Required work — For this exercise, restate every line below word for word and drop the images.

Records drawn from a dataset
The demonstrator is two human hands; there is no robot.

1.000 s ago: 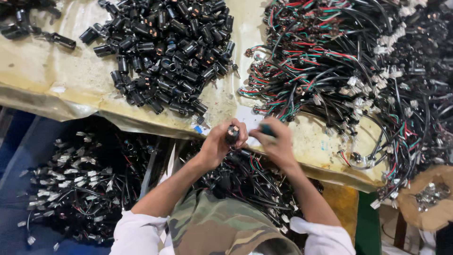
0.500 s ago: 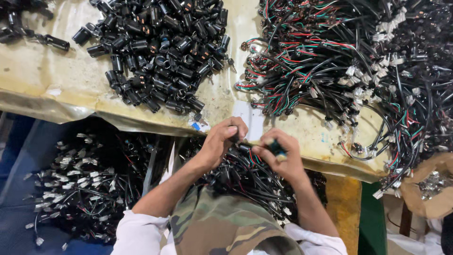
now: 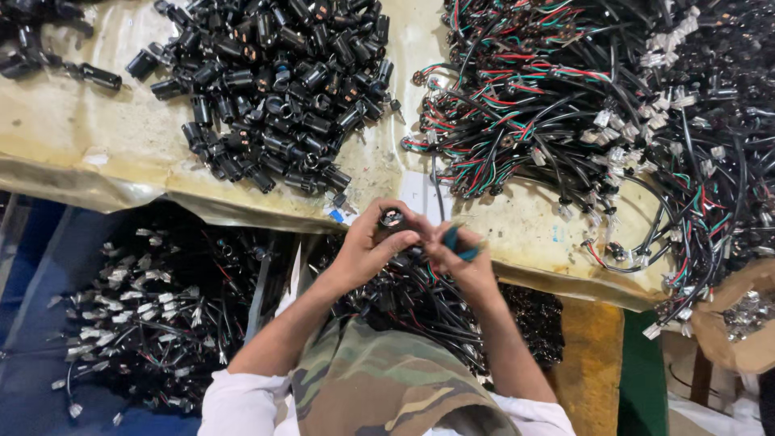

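Note:
My left hand point(image 3: 367, 250) grips a small black cylindrical part point(image 3: 392, 218) with a metal end, held upright near the table's front edge. My right hand point(image 3: 464, 266) is pressed against it and holds a small teal-handled tool point(image 3: 452, 239). A black wire point(image 3: 437, 194) runs from my hands up onto the table. Below my hands, over my lap, lies a bundle of black wired parts point(image 3: 420, 303).
A heap of black cylindrical parts point(image 3: 274, 89) covers the table's left middle. Tangled red, green and black wire harnesses with white connectors point(image 3: 597, 105) fill the right. A bin of finished harnesses point(image 3: 153, 315) sits lower left. A brown paper bag point(image 3: 739, 319) stands at right.
My hands have come closer together and dropped slightly toward the table edge. The view has shifted a little, with the heap of black parts lying more to the left.

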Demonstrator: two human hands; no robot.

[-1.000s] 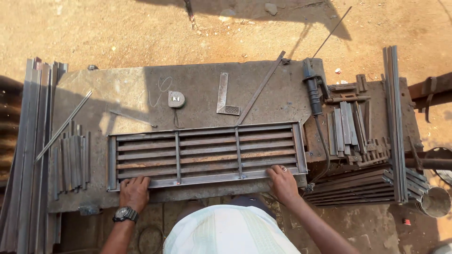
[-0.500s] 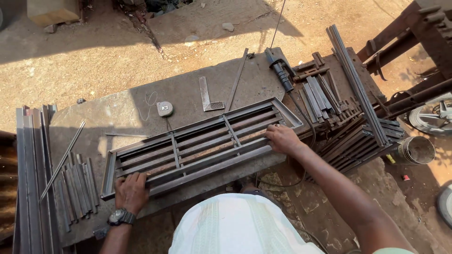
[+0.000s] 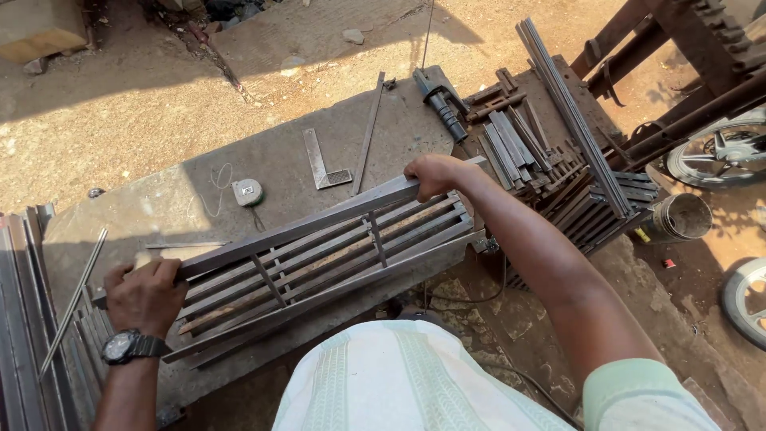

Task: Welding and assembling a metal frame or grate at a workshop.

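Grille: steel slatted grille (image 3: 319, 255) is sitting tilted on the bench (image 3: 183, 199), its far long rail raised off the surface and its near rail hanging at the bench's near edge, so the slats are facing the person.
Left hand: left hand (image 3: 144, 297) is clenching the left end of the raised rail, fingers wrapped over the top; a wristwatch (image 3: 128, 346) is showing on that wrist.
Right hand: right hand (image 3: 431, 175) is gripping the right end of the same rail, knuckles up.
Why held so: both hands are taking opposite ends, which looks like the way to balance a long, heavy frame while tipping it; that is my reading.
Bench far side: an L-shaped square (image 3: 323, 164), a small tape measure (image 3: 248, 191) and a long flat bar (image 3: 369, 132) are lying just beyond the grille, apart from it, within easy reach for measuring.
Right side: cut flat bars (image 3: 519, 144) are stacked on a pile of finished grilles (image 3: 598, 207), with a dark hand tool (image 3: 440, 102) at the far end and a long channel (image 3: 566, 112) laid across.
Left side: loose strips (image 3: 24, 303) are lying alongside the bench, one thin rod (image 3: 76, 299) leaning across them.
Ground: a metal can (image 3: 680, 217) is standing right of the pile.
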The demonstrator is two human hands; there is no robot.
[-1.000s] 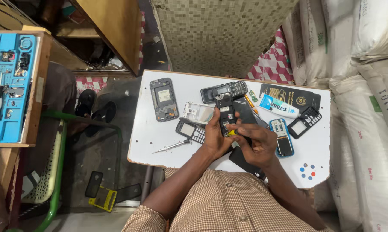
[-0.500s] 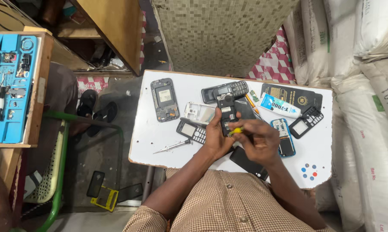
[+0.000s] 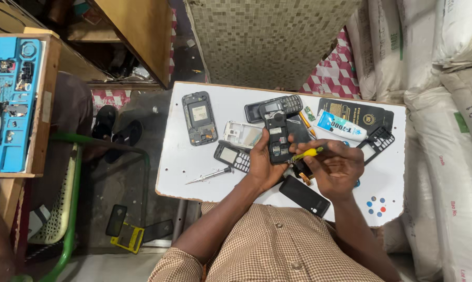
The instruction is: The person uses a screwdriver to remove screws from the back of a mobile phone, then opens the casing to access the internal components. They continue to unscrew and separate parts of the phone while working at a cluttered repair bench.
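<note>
Left hand wrapped round opened black phone body, held above white table. Right hand pinches yellow-handled screwdriver, tip at phone's lower right edge. Keep phone steady, driver square to screw, light pressure.

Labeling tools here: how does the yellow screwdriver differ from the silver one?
The yellow screwdriver is gripped in the right hand, its tip at the opened phone held by the left hand; the silver screwdriver lies untouched on the white table. The yellow one has a coloured handle; the silver one is bare metal throughout. Both are slim.
</note>
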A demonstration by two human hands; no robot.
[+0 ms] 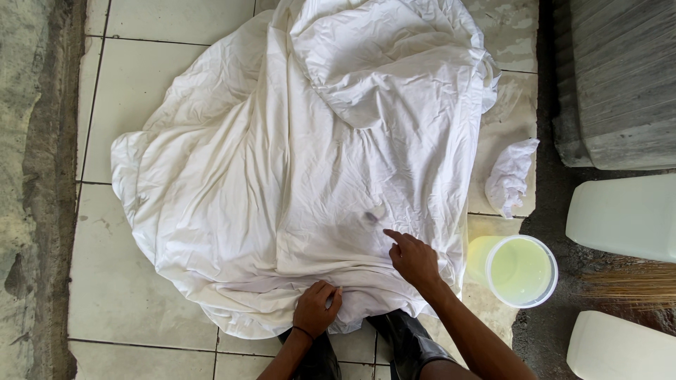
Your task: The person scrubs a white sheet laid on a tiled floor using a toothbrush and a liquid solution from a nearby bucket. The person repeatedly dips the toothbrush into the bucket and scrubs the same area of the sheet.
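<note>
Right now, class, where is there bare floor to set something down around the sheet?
Bare tiles lie left of the white sheet, up to the concrete edge. The right is crowded: crumpled cloth, tub of yellowish liquid, white containers.

Soft, even daylight is filling the frame; the sheet (303,155) is glowing almost overexposed at the top centre, shadows are staying faint, and focus is holding sharp throughout.

a large white bedsheet (296,176) lies spread and heavily wrinkled across pale floor tiles, bunched into thicker folds at its far end. a small dark stain (371,217) marks the cloth near its near edge.
</note>
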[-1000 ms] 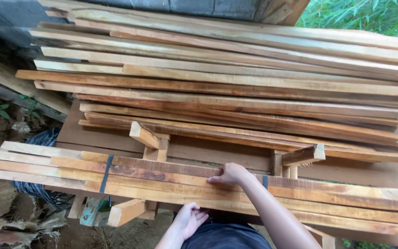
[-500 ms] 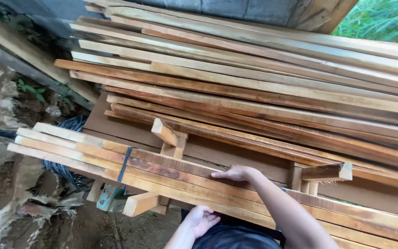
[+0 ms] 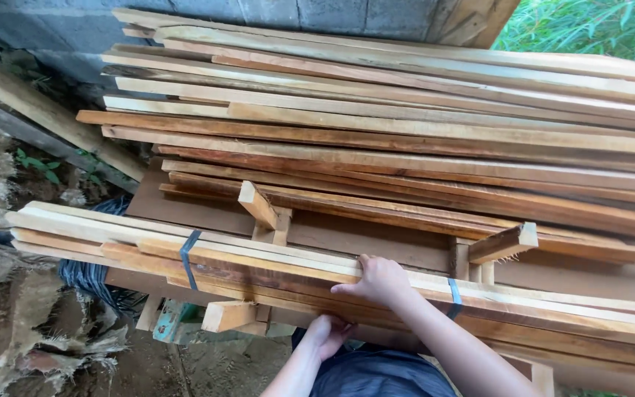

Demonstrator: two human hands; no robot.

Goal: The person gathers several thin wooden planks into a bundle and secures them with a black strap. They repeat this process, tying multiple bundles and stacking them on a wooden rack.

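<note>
R hand: right hand (image 3: 380,281) lies palm-down on top of the strapped bundle of long reddish-tan wooden slats (image 3: 273,268), fingers curled over its far top edge, gripping it.
L hand: left hand (image 3: 326,335) is under the bundle's near edge, fingers hooked up against the underside; looks like a grip from below, but fingertips are hidden, so how tight can't be told.
Bundle: several slats stacked flat, running left to right across the view, left end sticking out over the muddy ground (image 3: 9,323).
Straps: dark blue-grey band (image 3: 188,257) round the bundle left of the hands; lighter blue band (image 3: 455,296) just right of the R wrist. Both in place, so binding looks done at two spots.
Support: bundle rests on short wooden cross-blocks of a rough trestle (image 3: 264,213); a second block end (image 3: 505,242) shows to the right.
Beyond: big stack of loose unbound planks (image 3: 406,132) leaning along the grey block wall (image 3: 273,15).
Low left: coil of dark wire or hose (image 3: 86,276); a green tool-like item (image 3: 170,323) under the bundle, too hidden to ID.
Progress: judging from this, one bundle tied and held w/ both hands; most planks are unbundled.
</note>
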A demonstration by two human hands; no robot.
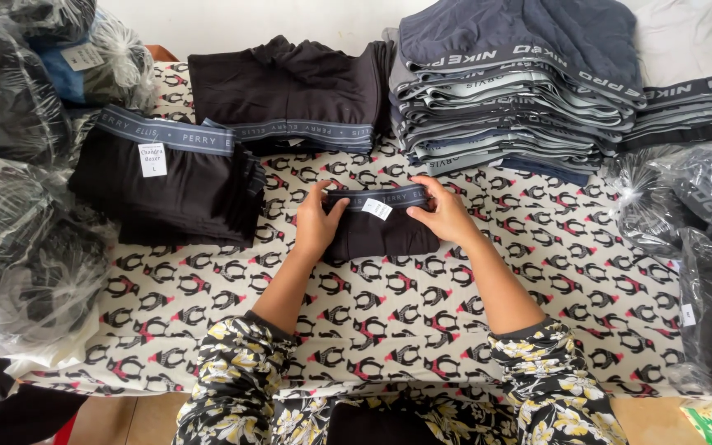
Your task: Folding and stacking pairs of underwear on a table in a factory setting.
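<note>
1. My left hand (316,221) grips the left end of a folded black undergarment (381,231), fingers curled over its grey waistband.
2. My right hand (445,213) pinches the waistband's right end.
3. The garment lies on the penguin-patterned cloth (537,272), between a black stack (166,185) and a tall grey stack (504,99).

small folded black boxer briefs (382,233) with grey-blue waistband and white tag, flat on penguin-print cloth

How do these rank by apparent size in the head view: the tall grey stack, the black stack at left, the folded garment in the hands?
1. tall grey stack
2. black stack
3. folded garment, clearly smallest
</note>
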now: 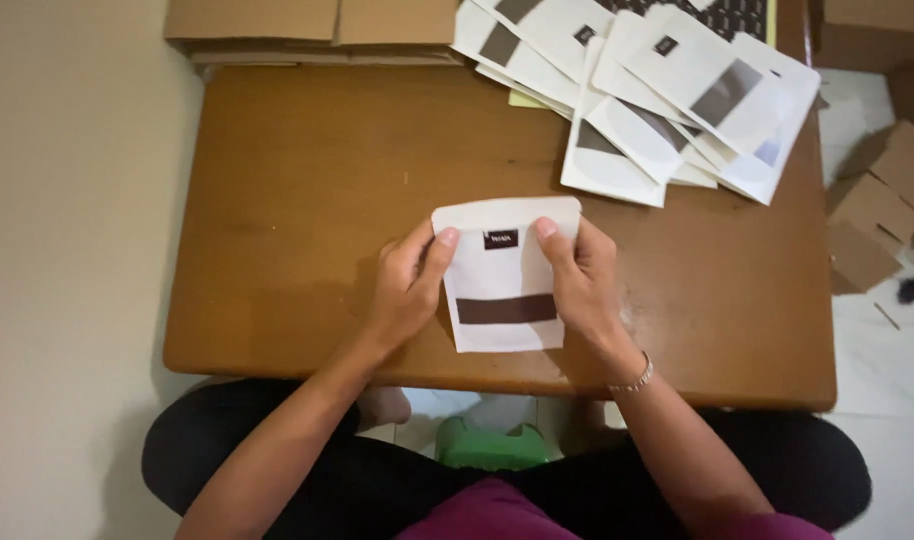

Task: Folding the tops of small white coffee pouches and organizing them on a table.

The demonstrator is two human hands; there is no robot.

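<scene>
A white paper pouch (502, 275) with a small dark label near its top and a dark brown band lower down is held over the wooden table (307, 200). My left hand (409, 285) grips its left edge, thumb on the front near the top corner. On the right edge sits my right hand (582, 280), its thumb beside the label and a thin bracelet on the wrist. A heap of several similar white pouches (667, 100) lies at the table's far right.
Flat brown cardboard sheets (307, 30) lie along the table's far edge. More brown cartons (882, 190) sit on the floor to the right. A green object (489, 447) shows under the near edge between my knees. Pale floor lies to the left.
</scene>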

Output of the exercise —
The demonstrator is two human hands; there is no robot.

1.000 s ago: 
0.500 s ago: 
now: 

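Note:
My left hand point(image 3: 367, 250) grips a small black cylindrical part point(image 3: 392, 218) with a metal end, held upright near the table's front edge. My right hand point(image 3: 464, 266) is pressed against it and holds a small teal-handled tool point(image 3: 452, 239). A black wire point(image 3: 437, 194) runs from my hands up onto the table. Below my hands, over my lap, lies a bundle of black wired parts point(image 3: 420, 303).
A heap of black cylindrical parts point(image 3: 274, 89) covers the table's left middle. Tangled red, green and black wire harnesses with white connectors point(image 3: 597, 105) fill the right. A bin of finished harnesses point(image 3: 153, 315) sits lower left. A brown paper bag point(image 3: 739, 319) stands at right.
My hands have come closer together and dropped slightly toward the table edge. The view has shifted a little, with the heap of black parts lying more to the left.
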
Demonstrator: two human hands; no robot.

[-1.000s] 
[-0.500s] 
[+0.000s] 

Task: Welding and assembling a metal frame or grate at a workshop.

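Grille: steel slatted grille (image 3: 319, 255) is sitting tilted on the bench (image 3: 183, 199), its far long rail raised off the surface and its near rail hanging at the bench's near edge, so the slats are facing the person.
Left hand: left hand (image 3: 144, 297) is clenching the left end of the raised rail, fingers wrapped over the top; a wristwatch (image 3: 128, 346) is showing on that wrist.
Right hand: right hand (image 3: 431, 175) is gripping the right end of the same rail, knuckles up.
Why held so: both hands are taking opposite ends, which looks like the way to balance a long, heavy frame while tipping it; that is my reading.
Bench far side: an L-shaped square (image 3: 323, 164), a small tape measure (image 3: 248, 191) and a long flat bar (image 3: 369, 132) are lying just beyond the grille, apart from it, within easy reach for measuring.
Right side: cut flat bars (image 3: 519, 144) are stacked on a pile of finished grilles (image 3: 598, 207), with a dark hand tool (image 3: 440, 102) at the far end and a long channel (image 3: 566, 112) laid across.
Left side: loose strips (image 3: 24, 303) are lying alongside the bench, one thin rod (image 3: 76, 299) leaning across them.
Ground: a metal can (image 3: 680, 217) is standing right of the pile.
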The demonstrator is two human hands; there is no robot.
[-1.000s] 
[-0.500s] 
[+0.000s] 
The instruction is: The person uses a screwdriver to remove screws from the back of a mobile phone, then opens the casing to access the internal components. They continue to unscrew and separate parts of the phone while working at a cluttered repair bench.
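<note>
Left hand wrapped round opened black phone body, held above white table. Right hand pinches yellow-handled screwdriver, tip at phone's lower right edge. Keep phone steady, driver square to screw, light pressure.

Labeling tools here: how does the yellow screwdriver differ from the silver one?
The yellow screwdriver is gripped in the right hand, its tip at the opened phone held by the left hand; the silver screwdriver lies untouched on the white table. The yellow one has a coloured handle; the silver one is bare metal throughout. Both are slim.
</note>
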A demonstration by two human hands; no robot.
[+0 ms] 
Your task: The person scrubs a white sheet laid on a tiled floor using a toothbrush and a liquid solution from a nearby bucket. The person repeatedly dips the toothbrush into the bucket and scrubs the same area of the sheet.
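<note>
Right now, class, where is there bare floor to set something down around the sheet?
Bare tiles lie left of the white sheet, up to the concrete edge. The right is crowded: crumpled cloth, tub of yellowish liquid, white containers.

Soft, even daylight is filling the frame; the sheet (303,155) is glowing almost overexposed at the top centre, shadows are staying faint, and focus is holding sharp throughout.

a large white bedsheet (296,176) lies spread and heavily wrinkled across pale floor tiles, bunched into thicker folds at its far end. a small dark stain (371,217) marks the cloth near its near edge.
</note>
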[-1000 ms] 
[-500 ms] 
[+0 ms] 

Demonstrator: two human hands; no robot.

Goal: The person gathers several thin wooden planks into a bundle and secures them with a black strap. They repeat this process, tying multiple bundles and stacking them on a wooden rack.

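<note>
R hand: right hand (image 3: 380,281) lies palm-down on top of the strapped bundle of long reddish-tan wooden slats (image 3: 273,268), fingers curled over its far top edge, gripping it.
L hand: left hand (image 3: 326,335) is under the bundle's near edge, fingers hooked up against the underside; looks like a grip from below, but fingertips are hidden, so how tight can't be told.
Bundle: several slats stacked flat, running left to right across the view, left end sticking out over the muddy ground (image 3: 9,323).
Straps: dark blue-grey band (image 3: 188,257) round the bundle left of the hands; lighter blue band (image 3: 455,296) just right of the R wrist. Both in place, so binding looks done at two spots.
Support: bundle rests on short wooden cross-blocks of a rough trestle (image 3: 264,213); a second block end (image 3: 505,242) shows to the right.
Beyond: big stack of loose unbound planks (image 3: 406,132) leaning along the grey block wall (image 3: 273,15).
Low left: coil of dark wire or hose (image 3: 86,276); a green tool-like item (image 3: 170,323) under the bundle, too hidden to ID.
Progress: judging from this, one bundle tied and held w/ both hands; most planks are unbundled.
</note>
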A demonstration by two human hands; no robot.
Your task: Folding and stacking pairs of underwear on a table in a factory setting.
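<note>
1. My left hand (316,221) grips the left end of a folded black undergarment (381,231), fingers curled over its grey waistband.
2. My right hand (445,213) pinches the waistband's right end.
3. The garment lies on the penguin-patterned cloth (537,272), between a black stack (166,185) and a tall grey stack (504,99).

small folded black boxer briefs (382,233) with grey-blue waistband and white tag, flat on penguin-print cloth

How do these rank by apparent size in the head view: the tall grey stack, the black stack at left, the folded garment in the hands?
1. tall grey stack
2. black stack
3. folded garment, clearly smallest
</note>
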now: 

Task: Folding the tops of small white coffee pouches and organizing them on a table.

The demonstrator is two human hands; there is no robot.

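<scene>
A white paper pouch (502, 275) with a small dark label near its top and a dark brown band lower down is held over the wooden table (307, 200). My left hand (409, 285) grips its left edge, thumb on the front near the top corner. On the right edge sits my right hand (582, 280), its thumb beside the label and a thin bracelet on the wrist. A heap of several similar white pouches (667, 100) lies at the table's far right.
Flat brown cardboard sheets (307, 30) lie along the table's far edge. More brown cartons (882, 190) sit on the floor to the right. A green object (489, 447) shows under the near edge between my knees. Pale floor lies to the left.
</scene>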

The output is now complete.